▸ HOW TO COMPLETE THIS TASK
From the data that follows, print exactly the lines starting at the one containing "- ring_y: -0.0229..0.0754" and ending at the one containing "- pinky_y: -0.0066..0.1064"; include both of them and nothing more.

▸ DATA TO USE

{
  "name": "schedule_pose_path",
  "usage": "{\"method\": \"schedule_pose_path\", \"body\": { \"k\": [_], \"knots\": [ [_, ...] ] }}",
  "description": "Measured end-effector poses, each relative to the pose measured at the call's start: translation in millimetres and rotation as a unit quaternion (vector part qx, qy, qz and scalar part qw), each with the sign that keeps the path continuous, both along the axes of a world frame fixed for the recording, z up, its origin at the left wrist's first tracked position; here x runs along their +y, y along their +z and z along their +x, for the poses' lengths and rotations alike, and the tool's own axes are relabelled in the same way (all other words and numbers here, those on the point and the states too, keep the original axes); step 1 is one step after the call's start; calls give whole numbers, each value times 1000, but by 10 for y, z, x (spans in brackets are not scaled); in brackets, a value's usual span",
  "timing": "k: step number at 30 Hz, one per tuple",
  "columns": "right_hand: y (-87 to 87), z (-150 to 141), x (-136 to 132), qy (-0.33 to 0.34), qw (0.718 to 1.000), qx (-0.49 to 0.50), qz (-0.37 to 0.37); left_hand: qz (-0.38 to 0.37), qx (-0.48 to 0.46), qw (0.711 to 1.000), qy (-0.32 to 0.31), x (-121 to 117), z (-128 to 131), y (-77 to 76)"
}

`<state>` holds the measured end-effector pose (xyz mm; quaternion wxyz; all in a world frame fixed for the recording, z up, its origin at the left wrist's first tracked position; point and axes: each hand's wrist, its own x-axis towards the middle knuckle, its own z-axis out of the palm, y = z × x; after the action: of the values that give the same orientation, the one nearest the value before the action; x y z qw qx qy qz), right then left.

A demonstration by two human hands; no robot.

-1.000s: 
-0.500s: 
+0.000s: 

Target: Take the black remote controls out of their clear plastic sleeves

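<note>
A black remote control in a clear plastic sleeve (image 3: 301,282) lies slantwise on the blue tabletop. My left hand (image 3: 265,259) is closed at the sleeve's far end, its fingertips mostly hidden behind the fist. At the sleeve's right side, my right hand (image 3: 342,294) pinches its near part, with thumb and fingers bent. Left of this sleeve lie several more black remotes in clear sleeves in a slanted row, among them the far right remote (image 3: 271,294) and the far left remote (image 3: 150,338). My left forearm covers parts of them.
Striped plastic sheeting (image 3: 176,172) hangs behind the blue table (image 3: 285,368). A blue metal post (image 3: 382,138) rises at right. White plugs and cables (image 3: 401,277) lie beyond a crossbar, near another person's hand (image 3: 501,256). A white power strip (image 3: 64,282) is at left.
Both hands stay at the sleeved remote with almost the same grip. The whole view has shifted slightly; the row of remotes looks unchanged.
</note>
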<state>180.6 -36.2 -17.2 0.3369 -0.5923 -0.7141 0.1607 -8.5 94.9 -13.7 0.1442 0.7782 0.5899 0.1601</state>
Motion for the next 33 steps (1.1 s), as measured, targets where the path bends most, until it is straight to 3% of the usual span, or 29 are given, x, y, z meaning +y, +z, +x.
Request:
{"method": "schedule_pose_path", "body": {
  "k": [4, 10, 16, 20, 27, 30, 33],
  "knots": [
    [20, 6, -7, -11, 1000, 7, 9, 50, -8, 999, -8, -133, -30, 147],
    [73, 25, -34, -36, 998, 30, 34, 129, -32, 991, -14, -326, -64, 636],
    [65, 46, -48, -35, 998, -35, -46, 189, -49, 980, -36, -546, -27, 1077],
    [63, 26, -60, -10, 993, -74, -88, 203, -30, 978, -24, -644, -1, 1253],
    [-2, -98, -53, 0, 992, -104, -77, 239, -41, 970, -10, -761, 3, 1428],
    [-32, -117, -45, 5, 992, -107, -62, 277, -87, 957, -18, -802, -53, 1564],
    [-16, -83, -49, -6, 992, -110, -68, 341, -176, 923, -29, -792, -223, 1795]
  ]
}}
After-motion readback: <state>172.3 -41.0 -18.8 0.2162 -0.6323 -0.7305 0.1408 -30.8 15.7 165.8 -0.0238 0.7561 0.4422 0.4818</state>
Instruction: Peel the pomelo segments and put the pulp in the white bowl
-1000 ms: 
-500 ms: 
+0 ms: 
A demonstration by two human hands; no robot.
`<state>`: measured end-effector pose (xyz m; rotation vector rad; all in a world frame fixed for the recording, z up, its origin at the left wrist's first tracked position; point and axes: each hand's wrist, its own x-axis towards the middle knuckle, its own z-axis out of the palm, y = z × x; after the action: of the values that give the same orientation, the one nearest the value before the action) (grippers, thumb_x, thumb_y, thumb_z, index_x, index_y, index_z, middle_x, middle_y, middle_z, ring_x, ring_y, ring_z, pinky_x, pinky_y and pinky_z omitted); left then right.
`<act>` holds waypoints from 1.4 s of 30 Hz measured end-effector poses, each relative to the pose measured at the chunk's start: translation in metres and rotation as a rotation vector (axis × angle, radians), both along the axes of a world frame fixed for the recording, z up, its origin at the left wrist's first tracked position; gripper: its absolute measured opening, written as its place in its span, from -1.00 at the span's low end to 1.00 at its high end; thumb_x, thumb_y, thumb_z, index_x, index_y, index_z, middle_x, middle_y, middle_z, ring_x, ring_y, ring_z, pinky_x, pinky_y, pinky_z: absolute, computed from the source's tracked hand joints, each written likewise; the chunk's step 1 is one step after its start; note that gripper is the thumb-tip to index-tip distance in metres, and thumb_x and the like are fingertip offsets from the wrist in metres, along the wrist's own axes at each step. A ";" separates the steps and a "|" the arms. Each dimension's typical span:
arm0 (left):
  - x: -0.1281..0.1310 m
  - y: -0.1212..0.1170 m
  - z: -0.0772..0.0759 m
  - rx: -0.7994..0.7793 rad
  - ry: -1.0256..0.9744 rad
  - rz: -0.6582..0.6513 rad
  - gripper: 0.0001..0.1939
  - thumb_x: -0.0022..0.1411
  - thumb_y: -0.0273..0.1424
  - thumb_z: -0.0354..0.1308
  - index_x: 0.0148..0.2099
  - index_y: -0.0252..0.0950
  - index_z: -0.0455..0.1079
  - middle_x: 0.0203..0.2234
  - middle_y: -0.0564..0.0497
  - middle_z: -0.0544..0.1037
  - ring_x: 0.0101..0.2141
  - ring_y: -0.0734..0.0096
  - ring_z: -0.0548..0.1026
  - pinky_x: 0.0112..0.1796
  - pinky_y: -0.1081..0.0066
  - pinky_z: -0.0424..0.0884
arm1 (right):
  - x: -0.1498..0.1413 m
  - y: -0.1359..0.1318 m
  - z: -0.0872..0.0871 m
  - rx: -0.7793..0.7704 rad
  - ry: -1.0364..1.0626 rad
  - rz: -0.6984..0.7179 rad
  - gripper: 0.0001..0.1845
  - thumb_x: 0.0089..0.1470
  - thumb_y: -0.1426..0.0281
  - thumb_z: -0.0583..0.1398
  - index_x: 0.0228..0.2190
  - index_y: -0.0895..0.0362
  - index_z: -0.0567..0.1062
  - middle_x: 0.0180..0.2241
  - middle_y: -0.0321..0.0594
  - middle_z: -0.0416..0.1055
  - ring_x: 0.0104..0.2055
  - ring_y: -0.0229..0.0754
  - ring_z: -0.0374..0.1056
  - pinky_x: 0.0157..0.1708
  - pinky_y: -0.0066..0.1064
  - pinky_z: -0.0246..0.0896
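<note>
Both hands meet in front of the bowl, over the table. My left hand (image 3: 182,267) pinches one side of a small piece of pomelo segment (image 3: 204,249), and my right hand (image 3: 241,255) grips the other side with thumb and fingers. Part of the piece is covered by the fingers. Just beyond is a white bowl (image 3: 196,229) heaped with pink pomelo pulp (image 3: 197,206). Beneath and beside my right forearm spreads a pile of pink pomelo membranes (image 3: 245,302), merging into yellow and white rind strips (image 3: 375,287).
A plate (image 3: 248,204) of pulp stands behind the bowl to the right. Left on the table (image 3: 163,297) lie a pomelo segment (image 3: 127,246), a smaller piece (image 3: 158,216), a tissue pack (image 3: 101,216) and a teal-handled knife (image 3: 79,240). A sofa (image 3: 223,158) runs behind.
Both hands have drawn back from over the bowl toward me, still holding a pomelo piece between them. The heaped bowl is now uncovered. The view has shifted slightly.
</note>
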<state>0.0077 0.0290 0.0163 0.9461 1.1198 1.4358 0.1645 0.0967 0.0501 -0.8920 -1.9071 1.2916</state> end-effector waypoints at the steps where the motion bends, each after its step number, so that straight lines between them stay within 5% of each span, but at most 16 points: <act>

▸ YOUR RESPONSE
  - ring_y: -0.0229..0.0754
  - ring_z: -0.0374..0.1056
  - pinky_x: 0.0157..0.1708
  - pinky_y: -0.0066..0.1064

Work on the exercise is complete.